Уже ничто не могло остановить этот процесс. Баймухамбет знал это, и его душу наполняла горечь. Шум и суета рабочих не могли затмить в его сердце твердое чувство утраты.

Баймухамбет заметил, что на одной из первых телег, восседал уже знакомый ему переводчик Исенгалиев. В его треснутом пенсне и полувоенном наряде, с начищенными медными пуговицами, он выглядел почти комично. Но в этом образе было нечто пугающее – человек, который еще недавно был лишь простым помощником, теперь уже становился частью той системы, которая забирает землю у родовитых и справедливых людей, как Шукеновы.

Не замечая взгляда бая, Исенгалиев демонстративно поправил свои очки и молча продолжал наблюдать за процессом.

***

Род Шукеновых, с их многочисленными тысячеголовыми отарами овец, стадами рогатого скота и табунами лошадей, почти неделю добирался в полупустынную степь Шубар-Кудука, где едва хватало жалких и редких кустиков горькой полыни, чтобы прокормить разве что сотню непривередливых верблюдов. Земля была каменистой, неуступчивой, и, несмотря на то что этот край когда-то считался частью их территории, здесь не было ни той влаги, которая позволяла пастбищам расти, ни тех живительных источников, что давали силу животным и людям.
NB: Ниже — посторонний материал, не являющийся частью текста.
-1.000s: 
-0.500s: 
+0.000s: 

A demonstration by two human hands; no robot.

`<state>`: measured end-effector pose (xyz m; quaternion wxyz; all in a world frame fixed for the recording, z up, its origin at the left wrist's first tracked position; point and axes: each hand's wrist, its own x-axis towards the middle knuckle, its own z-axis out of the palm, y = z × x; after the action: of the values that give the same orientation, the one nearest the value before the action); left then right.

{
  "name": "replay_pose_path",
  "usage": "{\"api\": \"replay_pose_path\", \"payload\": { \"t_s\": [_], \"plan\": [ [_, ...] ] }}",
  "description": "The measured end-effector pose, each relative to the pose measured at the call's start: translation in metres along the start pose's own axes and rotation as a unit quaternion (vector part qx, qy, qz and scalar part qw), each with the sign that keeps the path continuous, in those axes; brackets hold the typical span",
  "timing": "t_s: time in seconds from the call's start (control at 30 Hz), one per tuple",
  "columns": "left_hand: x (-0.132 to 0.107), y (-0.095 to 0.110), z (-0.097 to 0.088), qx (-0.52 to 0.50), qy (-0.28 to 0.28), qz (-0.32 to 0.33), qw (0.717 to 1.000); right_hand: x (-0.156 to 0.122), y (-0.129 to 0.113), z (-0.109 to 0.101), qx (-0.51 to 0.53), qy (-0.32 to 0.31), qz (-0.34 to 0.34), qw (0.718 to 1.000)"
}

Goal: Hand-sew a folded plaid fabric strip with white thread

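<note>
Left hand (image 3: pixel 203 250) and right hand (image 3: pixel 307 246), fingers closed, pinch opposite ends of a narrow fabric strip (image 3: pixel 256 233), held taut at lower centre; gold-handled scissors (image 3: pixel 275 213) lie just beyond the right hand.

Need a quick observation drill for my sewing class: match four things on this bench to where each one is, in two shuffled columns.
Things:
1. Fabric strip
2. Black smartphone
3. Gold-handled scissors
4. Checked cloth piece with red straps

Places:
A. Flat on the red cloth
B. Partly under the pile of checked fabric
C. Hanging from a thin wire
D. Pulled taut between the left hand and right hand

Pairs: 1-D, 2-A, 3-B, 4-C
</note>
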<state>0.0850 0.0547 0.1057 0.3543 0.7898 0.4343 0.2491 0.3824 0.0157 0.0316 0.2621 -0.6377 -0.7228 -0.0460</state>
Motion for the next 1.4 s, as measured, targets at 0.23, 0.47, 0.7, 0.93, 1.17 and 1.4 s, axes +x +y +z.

Когда наконец они достигли нового места, род Шукеновых почувствовал, что на этот раз река удачи их не поддержит.

В первый же год на новом месте Шукеновы потеряли большую часть своего богатства – скот без корма падал, а бедные земли не могли прокормить даже самых выносливых животных. Овцы, лошади и коровы чахли, умирали от голода и болезней.

Конечно, не все казахи безропотно повиновались выселению. Из глубин бескрайних степей, где еще сохранялись остатки независимости и старых традиций, некоторые батыры, отрицающие власть чужаков, то и дело совершали вылазки, нападая на власть имущих и переселенцев. Эти смелые и отчаянные атаки становились ответом на растущее давление, на попытки силой переселить их с родных земель.
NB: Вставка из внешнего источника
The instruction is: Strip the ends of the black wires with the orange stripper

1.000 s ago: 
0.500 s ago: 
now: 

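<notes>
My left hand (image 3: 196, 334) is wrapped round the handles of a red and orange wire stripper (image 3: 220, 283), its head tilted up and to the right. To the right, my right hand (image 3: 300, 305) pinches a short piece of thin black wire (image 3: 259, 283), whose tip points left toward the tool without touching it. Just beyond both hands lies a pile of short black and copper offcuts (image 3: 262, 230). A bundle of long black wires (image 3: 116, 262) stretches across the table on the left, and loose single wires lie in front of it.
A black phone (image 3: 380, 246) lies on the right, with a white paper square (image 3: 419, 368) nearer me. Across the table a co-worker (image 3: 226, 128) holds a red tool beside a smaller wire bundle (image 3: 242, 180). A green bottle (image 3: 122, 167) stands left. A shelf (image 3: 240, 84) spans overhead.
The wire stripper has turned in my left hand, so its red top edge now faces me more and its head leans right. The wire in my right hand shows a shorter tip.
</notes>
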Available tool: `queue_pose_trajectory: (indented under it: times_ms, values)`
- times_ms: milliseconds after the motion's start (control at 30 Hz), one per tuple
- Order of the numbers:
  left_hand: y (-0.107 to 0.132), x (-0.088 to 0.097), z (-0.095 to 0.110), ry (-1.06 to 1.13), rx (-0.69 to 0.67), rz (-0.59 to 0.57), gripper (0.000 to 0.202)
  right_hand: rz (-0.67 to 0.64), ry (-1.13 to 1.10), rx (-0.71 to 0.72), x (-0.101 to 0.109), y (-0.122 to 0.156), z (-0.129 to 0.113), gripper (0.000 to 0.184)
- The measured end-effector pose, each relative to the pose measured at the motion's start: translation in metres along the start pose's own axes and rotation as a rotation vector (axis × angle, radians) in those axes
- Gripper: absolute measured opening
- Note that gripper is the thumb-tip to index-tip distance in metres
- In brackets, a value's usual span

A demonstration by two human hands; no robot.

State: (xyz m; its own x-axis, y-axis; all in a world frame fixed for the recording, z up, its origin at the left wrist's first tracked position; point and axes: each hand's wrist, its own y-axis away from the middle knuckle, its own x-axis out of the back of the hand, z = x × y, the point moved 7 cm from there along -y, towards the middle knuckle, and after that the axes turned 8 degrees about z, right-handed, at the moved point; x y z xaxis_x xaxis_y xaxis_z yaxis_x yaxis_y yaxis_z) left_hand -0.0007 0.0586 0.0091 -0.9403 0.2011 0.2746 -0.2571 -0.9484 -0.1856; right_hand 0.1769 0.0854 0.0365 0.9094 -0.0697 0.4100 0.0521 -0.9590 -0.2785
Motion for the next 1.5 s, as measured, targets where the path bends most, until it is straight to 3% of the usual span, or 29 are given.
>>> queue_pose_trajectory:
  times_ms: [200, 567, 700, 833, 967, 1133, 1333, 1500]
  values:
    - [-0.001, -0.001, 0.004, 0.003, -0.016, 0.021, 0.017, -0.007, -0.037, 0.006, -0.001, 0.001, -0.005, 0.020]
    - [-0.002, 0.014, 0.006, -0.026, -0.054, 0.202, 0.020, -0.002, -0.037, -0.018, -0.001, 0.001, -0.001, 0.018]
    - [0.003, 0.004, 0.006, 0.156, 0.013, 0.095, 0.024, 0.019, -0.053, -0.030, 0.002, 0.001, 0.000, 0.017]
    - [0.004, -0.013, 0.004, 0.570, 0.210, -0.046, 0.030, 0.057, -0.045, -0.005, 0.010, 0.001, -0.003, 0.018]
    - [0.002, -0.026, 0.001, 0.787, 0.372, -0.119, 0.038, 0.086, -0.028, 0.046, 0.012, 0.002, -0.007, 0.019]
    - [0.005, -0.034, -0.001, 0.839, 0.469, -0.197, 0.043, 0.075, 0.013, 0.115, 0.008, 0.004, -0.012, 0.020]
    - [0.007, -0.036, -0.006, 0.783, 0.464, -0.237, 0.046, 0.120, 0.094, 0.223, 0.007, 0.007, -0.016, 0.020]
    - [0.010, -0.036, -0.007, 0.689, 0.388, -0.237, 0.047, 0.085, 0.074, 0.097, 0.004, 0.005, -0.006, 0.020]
Логично было ожидать, что царские чиновники, встревоженные ростом сопротивления, вскоре запровадят жесткие меры и запретят казахам кочевать, лишив их последней свободы. Отобрали почти все юрты – это было главное жилье чабанов и кочевников, да и вся культура кочевого народа была основана на этой мобильности. Когда их лишили не только земли, но и привычного уклада жизни, последствия оказались катастрофическими.

Без укрытия и возможности перемещаться с местами пастбищ, род Шукеновых, как и многие другие, столкнулся с ужасным мором: скот чахнул от голода и болезней, а сами люди, лишенные надежды, теряли силы и здоровье. Полоса бедствий и разрухи затягивалась, и лишь немногие выжившие могли еще надеяться на будущее.
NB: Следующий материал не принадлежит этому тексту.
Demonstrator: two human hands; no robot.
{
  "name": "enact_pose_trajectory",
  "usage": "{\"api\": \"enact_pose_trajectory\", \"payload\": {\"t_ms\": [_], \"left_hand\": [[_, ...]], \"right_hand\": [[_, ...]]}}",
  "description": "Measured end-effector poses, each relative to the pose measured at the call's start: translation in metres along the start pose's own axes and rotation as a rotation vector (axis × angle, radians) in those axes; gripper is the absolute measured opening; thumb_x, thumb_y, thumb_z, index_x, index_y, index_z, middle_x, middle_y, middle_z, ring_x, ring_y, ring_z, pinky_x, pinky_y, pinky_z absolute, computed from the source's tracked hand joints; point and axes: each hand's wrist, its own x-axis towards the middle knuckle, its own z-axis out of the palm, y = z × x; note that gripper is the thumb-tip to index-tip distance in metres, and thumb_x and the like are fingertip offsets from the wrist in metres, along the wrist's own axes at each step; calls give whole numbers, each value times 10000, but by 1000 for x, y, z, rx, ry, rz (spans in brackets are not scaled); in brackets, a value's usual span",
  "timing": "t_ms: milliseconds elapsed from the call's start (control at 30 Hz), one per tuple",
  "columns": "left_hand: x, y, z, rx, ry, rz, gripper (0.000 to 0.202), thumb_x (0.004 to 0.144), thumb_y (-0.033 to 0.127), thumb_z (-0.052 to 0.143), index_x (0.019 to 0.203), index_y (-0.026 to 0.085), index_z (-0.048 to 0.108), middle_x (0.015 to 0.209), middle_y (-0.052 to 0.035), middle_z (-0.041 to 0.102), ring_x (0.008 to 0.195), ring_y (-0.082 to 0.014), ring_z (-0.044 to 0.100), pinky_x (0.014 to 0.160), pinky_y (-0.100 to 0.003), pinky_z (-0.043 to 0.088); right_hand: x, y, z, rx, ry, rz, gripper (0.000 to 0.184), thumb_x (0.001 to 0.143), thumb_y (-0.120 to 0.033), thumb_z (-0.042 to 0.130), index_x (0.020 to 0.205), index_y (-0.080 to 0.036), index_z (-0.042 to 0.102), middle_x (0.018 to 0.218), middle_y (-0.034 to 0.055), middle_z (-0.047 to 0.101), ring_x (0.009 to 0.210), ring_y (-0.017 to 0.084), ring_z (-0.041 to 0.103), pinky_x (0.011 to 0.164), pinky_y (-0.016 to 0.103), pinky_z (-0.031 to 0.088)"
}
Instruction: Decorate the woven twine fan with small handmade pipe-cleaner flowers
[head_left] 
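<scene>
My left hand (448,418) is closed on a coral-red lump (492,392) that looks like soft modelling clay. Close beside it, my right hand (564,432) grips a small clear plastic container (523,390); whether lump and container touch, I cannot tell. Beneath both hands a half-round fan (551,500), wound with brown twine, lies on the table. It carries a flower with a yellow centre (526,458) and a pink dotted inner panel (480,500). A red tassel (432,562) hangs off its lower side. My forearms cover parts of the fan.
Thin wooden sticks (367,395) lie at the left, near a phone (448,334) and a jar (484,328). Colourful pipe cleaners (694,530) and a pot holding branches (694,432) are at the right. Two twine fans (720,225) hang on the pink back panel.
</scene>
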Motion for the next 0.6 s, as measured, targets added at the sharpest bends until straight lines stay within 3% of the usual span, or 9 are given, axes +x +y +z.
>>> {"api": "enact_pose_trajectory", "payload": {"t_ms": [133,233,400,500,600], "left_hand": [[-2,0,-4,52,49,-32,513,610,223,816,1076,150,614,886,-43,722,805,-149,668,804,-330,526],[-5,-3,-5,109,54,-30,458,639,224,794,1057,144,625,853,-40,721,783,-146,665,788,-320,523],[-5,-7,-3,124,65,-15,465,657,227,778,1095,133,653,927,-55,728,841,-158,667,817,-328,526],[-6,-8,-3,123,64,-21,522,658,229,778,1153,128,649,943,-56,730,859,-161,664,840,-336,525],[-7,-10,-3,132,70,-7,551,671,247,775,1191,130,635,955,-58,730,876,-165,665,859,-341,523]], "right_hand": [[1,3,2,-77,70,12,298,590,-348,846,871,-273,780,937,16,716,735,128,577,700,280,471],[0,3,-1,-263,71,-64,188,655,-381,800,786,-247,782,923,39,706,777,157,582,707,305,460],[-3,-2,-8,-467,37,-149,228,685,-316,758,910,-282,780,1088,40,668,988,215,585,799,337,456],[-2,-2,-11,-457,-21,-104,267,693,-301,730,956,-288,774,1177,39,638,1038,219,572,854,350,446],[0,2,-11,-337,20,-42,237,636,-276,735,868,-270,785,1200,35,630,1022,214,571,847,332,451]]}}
А потом свершилась революция, и на фоне кровавых бурь гражданской войны старейшины рода Шукеновых приняли решение не вступать в бой. И не потому, что они признали новую советскую власть или пощадили царизм за все принесенные страдания. Нет, причина была более прозаичной и, возможно, трагичной. Род Шукеновых, лишенный своего былого богатства и надежд, терять уже не имел чего.

Сил на сопротивление не хватало, да и средств для того, чтобы бежать в Китай, как это сделали многие другие казахи, у них не было. Этот многотысячный марш через горы и степи стал бы последним для них, оставив лишь смерть и разорение. Никакой борьбы уже не было в их силах.

В такой ситуации старейшины принялись за более рациональный выбор: оставаться и переждать. Жить и дружить с большевиками, петь их песни и по полной использовать все возможности, которые новая власть готова была предложить. Белобородые старцы, пережившие столь много страха и лишений, здраво рассудили, что коллективизация и все, что с ней связано, уже не принесет им ничего хуже того, что они пережили. В конце концов, коллективизация была менее страшной, чем разруха, голод и война. Они начали адаптироваться и мириться с новыми условиями, пусть и не разделяя идеологию, но принимая ее, как неизбежность, спасение.